<<<<

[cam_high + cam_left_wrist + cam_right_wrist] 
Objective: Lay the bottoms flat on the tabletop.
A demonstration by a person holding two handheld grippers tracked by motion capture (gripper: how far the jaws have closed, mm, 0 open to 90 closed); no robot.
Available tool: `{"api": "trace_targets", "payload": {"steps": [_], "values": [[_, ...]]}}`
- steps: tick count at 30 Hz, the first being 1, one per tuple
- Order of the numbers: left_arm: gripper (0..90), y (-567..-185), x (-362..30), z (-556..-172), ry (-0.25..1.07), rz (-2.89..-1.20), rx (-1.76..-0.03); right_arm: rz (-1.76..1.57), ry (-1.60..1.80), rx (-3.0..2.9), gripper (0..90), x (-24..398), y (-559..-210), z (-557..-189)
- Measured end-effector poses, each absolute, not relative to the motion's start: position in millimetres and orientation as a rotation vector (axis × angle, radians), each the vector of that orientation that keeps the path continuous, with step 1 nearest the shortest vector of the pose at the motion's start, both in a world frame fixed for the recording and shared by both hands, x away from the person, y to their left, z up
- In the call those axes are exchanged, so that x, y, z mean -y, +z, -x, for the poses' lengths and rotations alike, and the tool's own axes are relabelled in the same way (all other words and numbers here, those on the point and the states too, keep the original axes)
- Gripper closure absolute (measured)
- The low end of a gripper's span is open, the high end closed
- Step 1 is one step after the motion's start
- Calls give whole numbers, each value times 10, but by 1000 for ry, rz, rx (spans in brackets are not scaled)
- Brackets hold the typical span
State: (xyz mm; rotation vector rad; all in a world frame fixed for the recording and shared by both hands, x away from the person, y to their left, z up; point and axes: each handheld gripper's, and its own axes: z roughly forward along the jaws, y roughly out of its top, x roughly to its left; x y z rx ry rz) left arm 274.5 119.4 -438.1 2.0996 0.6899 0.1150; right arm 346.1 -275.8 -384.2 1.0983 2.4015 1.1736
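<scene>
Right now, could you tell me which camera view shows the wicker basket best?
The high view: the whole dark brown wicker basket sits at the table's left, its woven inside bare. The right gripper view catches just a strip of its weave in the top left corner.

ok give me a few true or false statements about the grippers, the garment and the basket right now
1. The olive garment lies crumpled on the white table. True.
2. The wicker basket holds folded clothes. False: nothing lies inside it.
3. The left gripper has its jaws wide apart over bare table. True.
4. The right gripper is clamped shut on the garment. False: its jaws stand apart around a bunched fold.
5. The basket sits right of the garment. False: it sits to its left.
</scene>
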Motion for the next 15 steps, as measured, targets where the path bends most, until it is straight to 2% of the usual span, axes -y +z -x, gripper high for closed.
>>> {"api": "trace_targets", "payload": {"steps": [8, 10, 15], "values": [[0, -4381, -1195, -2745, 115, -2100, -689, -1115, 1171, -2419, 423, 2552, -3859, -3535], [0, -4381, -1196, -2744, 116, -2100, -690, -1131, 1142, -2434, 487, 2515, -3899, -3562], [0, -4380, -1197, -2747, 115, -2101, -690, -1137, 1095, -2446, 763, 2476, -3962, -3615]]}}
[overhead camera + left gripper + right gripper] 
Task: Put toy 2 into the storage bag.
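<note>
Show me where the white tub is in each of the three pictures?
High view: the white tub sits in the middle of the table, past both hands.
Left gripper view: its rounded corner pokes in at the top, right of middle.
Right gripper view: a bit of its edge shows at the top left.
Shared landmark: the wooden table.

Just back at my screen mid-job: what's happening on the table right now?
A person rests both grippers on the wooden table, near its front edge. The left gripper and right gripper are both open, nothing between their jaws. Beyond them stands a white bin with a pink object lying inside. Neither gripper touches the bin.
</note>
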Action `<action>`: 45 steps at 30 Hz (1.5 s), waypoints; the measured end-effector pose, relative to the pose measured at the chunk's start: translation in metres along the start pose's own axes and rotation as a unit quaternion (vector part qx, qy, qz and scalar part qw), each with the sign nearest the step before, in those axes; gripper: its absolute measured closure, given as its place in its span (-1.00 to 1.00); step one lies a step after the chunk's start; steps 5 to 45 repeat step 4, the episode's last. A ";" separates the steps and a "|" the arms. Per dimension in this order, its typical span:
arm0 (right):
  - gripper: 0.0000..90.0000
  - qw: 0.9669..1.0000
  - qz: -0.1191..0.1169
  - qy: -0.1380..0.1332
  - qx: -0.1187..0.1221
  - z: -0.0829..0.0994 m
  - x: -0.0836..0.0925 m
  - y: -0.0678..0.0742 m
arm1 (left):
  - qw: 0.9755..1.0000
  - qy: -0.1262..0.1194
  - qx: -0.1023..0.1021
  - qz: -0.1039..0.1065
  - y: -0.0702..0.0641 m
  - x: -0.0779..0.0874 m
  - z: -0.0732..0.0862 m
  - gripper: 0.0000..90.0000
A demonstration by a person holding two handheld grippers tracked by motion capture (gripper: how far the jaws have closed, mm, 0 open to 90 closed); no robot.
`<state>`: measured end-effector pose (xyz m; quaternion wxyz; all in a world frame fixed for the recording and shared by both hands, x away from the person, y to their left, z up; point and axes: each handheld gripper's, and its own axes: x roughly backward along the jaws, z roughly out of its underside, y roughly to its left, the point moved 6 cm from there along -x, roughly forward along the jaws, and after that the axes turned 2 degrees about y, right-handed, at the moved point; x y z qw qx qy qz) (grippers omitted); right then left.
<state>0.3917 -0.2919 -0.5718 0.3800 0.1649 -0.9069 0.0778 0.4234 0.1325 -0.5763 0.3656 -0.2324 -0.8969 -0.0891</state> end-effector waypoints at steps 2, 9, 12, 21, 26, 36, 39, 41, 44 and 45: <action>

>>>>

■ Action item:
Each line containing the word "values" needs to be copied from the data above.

■ Solution to this task:
Available tool: `{"api": "trace_targets", "payload": {"steps": [_], "values": [[_, ...]]}}`
>>> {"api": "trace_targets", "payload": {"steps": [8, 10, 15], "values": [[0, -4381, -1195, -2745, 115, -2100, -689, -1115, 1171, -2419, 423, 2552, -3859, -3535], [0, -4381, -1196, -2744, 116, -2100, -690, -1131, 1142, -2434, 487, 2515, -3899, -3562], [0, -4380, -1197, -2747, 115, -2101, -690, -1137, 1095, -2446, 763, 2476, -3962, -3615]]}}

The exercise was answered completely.